### Aim of the exercise
Only lines with the string "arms" are wanted. Pull them out of the data.

*** Dataset extract ***

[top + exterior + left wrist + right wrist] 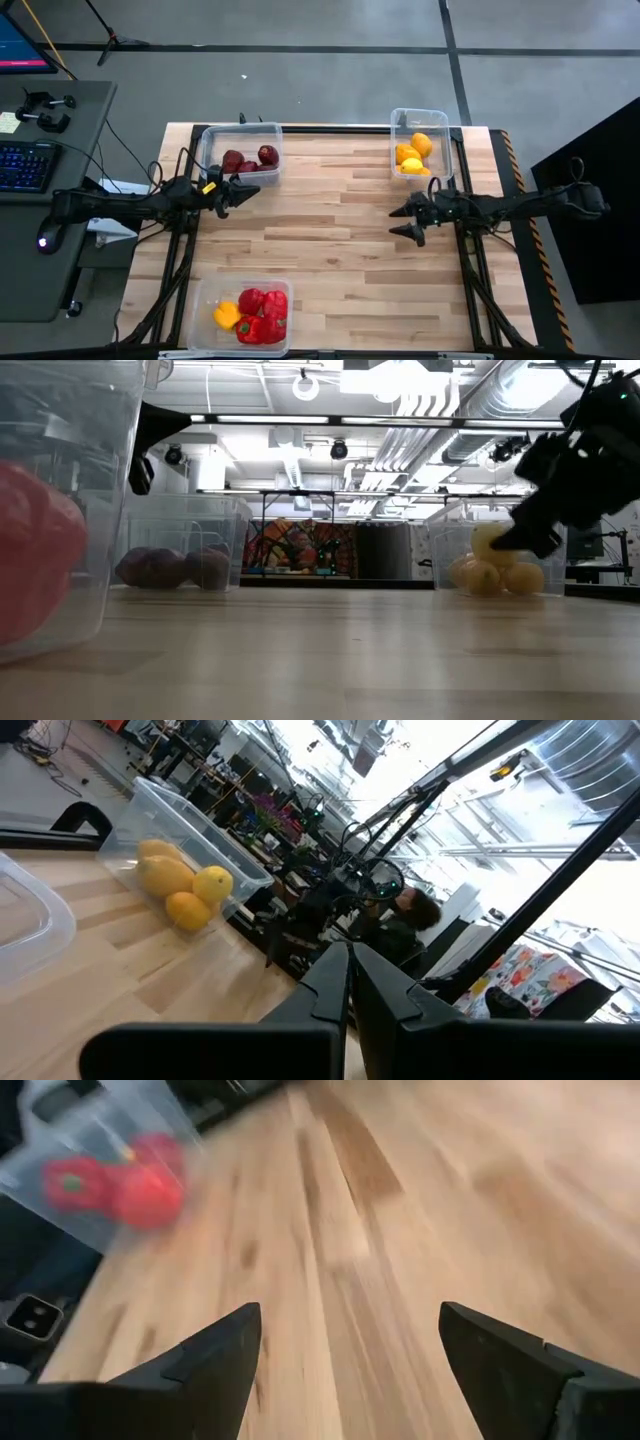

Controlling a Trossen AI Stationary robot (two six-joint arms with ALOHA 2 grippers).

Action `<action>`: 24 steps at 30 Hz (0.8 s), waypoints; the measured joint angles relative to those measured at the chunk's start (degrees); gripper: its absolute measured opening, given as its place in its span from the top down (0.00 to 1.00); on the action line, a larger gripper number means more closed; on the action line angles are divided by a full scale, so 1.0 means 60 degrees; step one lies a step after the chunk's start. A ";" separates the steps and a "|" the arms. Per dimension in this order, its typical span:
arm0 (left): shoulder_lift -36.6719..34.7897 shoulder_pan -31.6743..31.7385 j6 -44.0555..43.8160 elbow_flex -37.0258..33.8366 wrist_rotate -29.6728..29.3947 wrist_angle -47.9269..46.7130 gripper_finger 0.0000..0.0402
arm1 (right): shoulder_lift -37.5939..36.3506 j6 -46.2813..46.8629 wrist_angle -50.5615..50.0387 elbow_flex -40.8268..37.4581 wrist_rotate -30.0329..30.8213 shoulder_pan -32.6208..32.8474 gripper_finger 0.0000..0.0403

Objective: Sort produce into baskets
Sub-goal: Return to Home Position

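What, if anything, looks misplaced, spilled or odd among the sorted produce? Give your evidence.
Nothing stands out. Maroon fruits sit in the left tub, lemons in the right tub, peppers, red plus one yellow, in the near tub. Left gripper and right gripper carry nothing.

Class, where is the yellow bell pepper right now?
High view: the yellow bell pepper sits in the clear tub at bottom left of the table, beside the red peppers.

Left arm extends level from the left side toward the centre. The left gripper (238,194) points inward, jaws closed with the tips meeting. Right arm extends likewise from the right side. The right gripper (405,222) points inward toward the left arm, jaws spread wide apart. Both grippers hang raised, well apart from each other.
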 joint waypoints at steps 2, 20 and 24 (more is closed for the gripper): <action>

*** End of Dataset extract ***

### Task result
Controlling a Trossen AI Stationary robot (two six-joint arms with ALOHA 2 grippers).
Action `<action>`: 24 steps at 30 Hz (0.8 s), waypoints; the measured joint angles relative to those measured at the chunk's start (degrees); gripper: its absolute measured opening, given as its place in its span from the top down (0.00 to 1.00); on the action line, a larger gripper number means more closed; on the action line angles are divided by a full scale, so 1.0 means 60 degrees; step one lies a step after the chunk's start. A ";" separates the steps and a "|" the arms. Per dimension in this order, its typical span:

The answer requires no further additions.